Source data ::

________________

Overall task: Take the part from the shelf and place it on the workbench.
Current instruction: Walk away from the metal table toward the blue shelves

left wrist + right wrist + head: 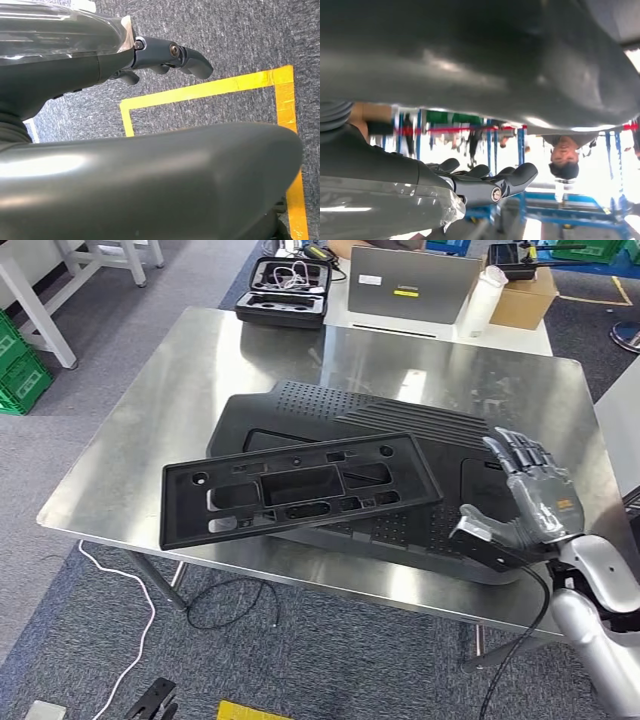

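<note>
Fingers spread, my right hand rests empty on the lower panel's corner. To its left, the black part lies across that panel on the workbench. It looks stiff, light and awkwardly wide; I'd grasp an edge or cutout.

A flat black moulded plastic frame panel — rectangular, with several cut-out windows and small round holes — lies slightly askew atop a larger black plastic cover panel with perforated and ribbed areas. Both rest on the bare steel workbench; the frame's near left corner appears to reach close to the bench's front edge — hard to judge.
</note>
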Controlling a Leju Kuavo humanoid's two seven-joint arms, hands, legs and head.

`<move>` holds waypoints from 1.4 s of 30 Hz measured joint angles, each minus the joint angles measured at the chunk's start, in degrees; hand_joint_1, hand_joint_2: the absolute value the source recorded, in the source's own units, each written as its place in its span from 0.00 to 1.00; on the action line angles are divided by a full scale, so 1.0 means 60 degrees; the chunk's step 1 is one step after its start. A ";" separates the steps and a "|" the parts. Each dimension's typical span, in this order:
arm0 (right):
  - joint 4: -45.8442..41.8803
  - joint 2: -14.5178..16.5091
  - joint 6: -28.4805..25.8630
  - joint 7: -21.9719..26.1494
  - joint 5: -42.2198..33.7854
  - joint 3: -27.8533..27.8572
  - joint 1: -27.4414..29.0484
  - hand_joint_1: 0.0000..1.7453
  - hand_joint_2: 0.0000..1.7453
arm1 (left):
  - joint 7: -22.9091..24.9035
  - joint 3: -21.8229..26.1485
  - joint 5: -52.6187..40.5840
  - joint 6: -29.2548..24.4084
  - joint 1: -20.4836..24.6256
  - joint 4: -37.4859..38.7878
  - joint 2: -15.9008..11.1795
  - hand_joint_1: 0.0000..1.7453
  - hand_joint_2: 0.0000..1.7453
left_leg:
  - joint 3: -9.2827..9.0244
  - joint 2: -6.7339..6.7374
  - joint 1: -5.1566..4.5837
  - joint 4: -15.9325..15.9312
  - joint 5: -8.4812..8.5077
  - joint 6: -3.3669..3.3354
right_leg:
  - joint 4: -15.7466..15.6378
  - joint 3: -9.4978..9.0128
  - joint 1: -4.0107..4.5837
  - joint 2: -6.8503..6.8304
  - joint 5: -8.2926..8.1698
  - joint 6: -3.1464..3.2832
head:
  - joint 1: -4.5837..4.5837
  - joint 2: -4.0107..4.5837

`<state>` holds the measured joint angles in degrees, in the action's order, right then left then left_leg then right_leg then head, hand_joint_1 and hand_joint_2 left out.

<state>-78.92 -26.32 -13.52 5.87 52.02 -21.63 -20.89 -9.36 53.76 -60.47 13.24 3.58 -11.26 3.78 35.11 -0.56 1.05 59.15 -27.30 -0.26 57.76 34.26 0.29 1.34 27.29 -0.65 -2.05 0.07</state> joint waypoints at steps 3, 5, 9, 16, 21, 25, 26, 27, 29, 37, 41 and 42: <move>-0.0180 0.0005 -0.0061 0.0371 -0.0720 0.0797 0.0461 0.00 0.00 | -0.0025 0.0028 -0.0036 0.0019 -0.0012 0.0000 0.0000 0.00 0.00 | 0.0003 -0.0001 -0.0001 0.0000 -0.0001 -0.0001 | 0.0000 0.0000 -0.0001 0.0001 0.0001 -0.0002 | 0.0001 0.0000; -0.0270 0.0005 -0.0048 0.0473 -0.0802 0.1170 0.0665 0.00 0.00 | -0.0045 0.0042 -0.0044 0.0019 -0.0001 0.0000 0.0000 0.00 0.00 | 0.0002 0.0000 -0.0001 0.0000 -0.0001 -0.0001 | 0.0000 0.0000 -0.0001 0.0006 0.0001 -0.0002 | 0.0001 0.0000; -0.0385 0.0033 0.0003 0.0535 -0.0804 0.1578 0.0873 0.00 0.00 | -0.0066 0.0055 -0.0057 0.0019 0.0007 0.0000 0.0000 0.00 0.00 | -0.0001 0.0001 0.0001 0.0000 -0.0001 0.0000 | 0.0000 0.0000 0.0000 0.0004 0.0001 -0.0002 | 0.0003 0.0000; -0.0467 0.0136 0.0555 0.0953 -0.2544 0.2496 0.1230 0.00 0.00 | -0.0195 0.0056 -0.0144 0.0187 0.0014 0.0000 0.0046 0.00 0.00 | -0.0001 -0.0001 0.0000 0.0000 0.0000 0.0000 | 0.0000 -0.0001 0.0000 -0.0001 0.0001 -0.0002 | 0.0003 0.0000; -0.0475 0.0230 0.1323 0.1618 -0.4040 0.3782 0.1619 0.00 0.00 | -0.0283 0.0059 -0.0212 0.0194 0.0023 0.0000 0.0126 0.00 0.00 | 0.0002 0.0000 -0.0006 0.0000 -0.0002 -0.0003 | -0.0001 0.0000 -0.0004 -0.0002 0.0002 -0.0003 | 0.0000 0.0000; -0.0522 0.0318 0.1660 0.1658 -0.4322 0.4490 0.1865 0.00 0.00 | -0.0294 0.0075 -0.0195 0.0194 0.0027 0.0000 0.0166 0.00 0.00 | 0.0000 0.0000 -0.0007 0.0000 -0.0003 -0.0003 | -0.0002 0.0000 -0.0005 -0.0001 0.0002 -0.0003 | 0.0001 0.0000; -0.0533 0.0326 0.1736 0.1622 -0.4377 0.4621 0.1905 0.00 0.00 | -0.0298 0.0081 -0.0178 0.0194 0.0029 0.0000 0.0175 0.00 0.00 | -0.0001 0.0000 -0.0007 0.0000 -0.0003 -0.0003 | -0.0002 0.0000 -0.0005 -0.0001 0.0001 -0.0003 | 0.0002 0.0000; -0.0547 0.0331 0.1802 0.1579 -0.4428 0.4749 0.1943 0.00 0.00 | -0.0300 0.0089 -0.0158 0.0194 0.0030 0.0000 0.0182 0.00 0.00 | -0.0002 0.0000 -0.0006 0.0000 -0.0003 -0.0003 | -0.0002 0.0000 -0.0005 0.0000 0.0001 -0.0003 | 0.0003 0.0000; -0.0568 0.0336 0.1871 0.1512 -0.4494 0.4988 0.2020 0.00 0.00 | -0.0295 0.0113 -0.0127 0.0194 0.0031 0.0000 0.0196 0.00 0.00 | -0.0003 0.0001 -0.0005 0.0000 -0.0003 -0.0003 | -0.0002 0.0000 -0.0004 -0.0001 0.0001 -0.0003 | 0.0003 0.0000; -0.0564 0.0370 0.2153 0.1496 -0.4864 0.5735 0.2323 0.00 1.00 | -0.0157 0.0274 -0.0040 0.0136 0.0038 0.0000 0.0205 0.00 0.00 | -0.0002 0.0001 -0.0004 -0.0001 -0.0003 -0.0003 | -0.0002 0.0002 -0.0003 0.0000 0.0002 -0.0003 | 0.0003 0.0000; -0.0514 0.0434 0.2202 0.1572 -0.5092 0.6142 0.2501 0.00 1.00 | -0.0149 0.0354 0.0001 0.0120 0.0042 0.0000 0.0204 0.00 0.00 | -0.0001 0.0001 -0.0005 -0.0001 -0.0003 -0.0003 | -0.0002 0.0002 -0.0004 -0.0001 0.0003 -0.0004 | 0.0003 0.0000; -0.0489 0.0448 0.2200 0.1590 -0.5132 0.6257 0.2550 0.00 1.00 | -0.0149 0.0373 0.0019 0.0100 0.0043 0.0000 0.0204 0.00 0.00 | -0.0001 0.0001 -0.0006 0.0000 -0.0003 -0.0004 | -0.0002 0.0002 -0.0005 -0.0001 0.0003 -0.0004 | 0.0004 0.0000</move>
<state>-81.85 -23.63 -0.32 15.41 21.22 15.91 -5.60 -10.25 56.00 -60.36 13.84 3.84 -11.26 5.01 35.11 -0.56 1.02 59.15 -27.32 -0.28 57.75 34.27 0.26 1.34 27.31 -0.67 -2.03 0.07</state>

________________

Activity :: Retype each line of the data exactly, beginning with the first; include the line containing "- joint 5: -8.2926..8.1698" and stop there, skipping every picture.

Response ::
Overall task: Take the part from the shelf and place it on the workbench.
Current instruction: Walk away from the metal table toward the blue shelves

left wrist + right wrist + head: 

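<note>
Fingers spread, my right hand rests empty on the lower panel's corner. To its left, the black part lies across that panel on the workbench. It looks stiff, light and awkwardly wide; I'd grasp an edge or cutout.

A flat black moulded plastic frame panel — rectangular, with several cut-out windows and small round holes — lies slightly askew atop a larger black plastic cover panel with perforated and ribbed areas. Both rest on the bare steel workbench; the frame's near left corner appears to reach close to the bench's front edge — hard to judge.
</note>
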Controlling a Leju Kuavo humanoid's two seven-joint arms, hands, legs and head.

`<move>` holds waypoints from 1.4 s of 30 Hz measured joint angles, each minus the joint angles measured at the chunk's start, in degrees; hand_joint_1, hand_joint_2: the absolute value the source recorded, in the source's own units, each written as its place in its span from 0.00 to 1.00; on the action line angles are divided by a full scale, so 1.0 means 60 degrees; the chunk's step 1 is one step after its start. A ";" separates the steps and a "|" the parts. Each dimension's typical span, in this order:
arm0 (right):
  - joint 4: -45.8442..41.8803
  - joint 2: -14.5178..16.5091
  - joint 6: -28.4805..25.8630
  - joint 7: -21.9719..26.1494
  - joint 5: -42.2198..33.7854
  - joint 3: -27.8533..27.8572
  - joint 1: -27.4414..29.0484
  - hand_joint_1: 0.0000..1.7453
  - hand_joint_2: 0.0000..1.7453
arm1 (left):
  - joint 7: -22.9091..24.9035
  - joint 3: -21.8229..26.1485
  - joint 5: -52.6187..40.5840
  - joint 6: -29.2548..24.4084
  - joint 1: -20.4836..24.6256
  - joint 4: -37.4859..38.7878
  - joint 2: -15.9008..11.1795
  - hand_joint_1: 0.0000..1.7453
  - hand_joint_2: 0.0000..1.7453
left_leg:
  - joint 3: -9.2827..9.0244
  - joint 2: -6.7339..6.7374
  - joint 1: -5.1566..4.5837
  - joint 4: -15.9325..15.9312
  - joint 5: -8.4812..8.5077
  - joint 6: -3.3669..3.3354
right_leg:
  - joint 4: -15.7466..15.6378
  - joint 3: -9.4978..9.0128
  - joint 1: -4.0107..4.5837
  - joint 2: -6.8503..6.8304
  - joint 5: -8.2926..8.1698

The exercise is now finished.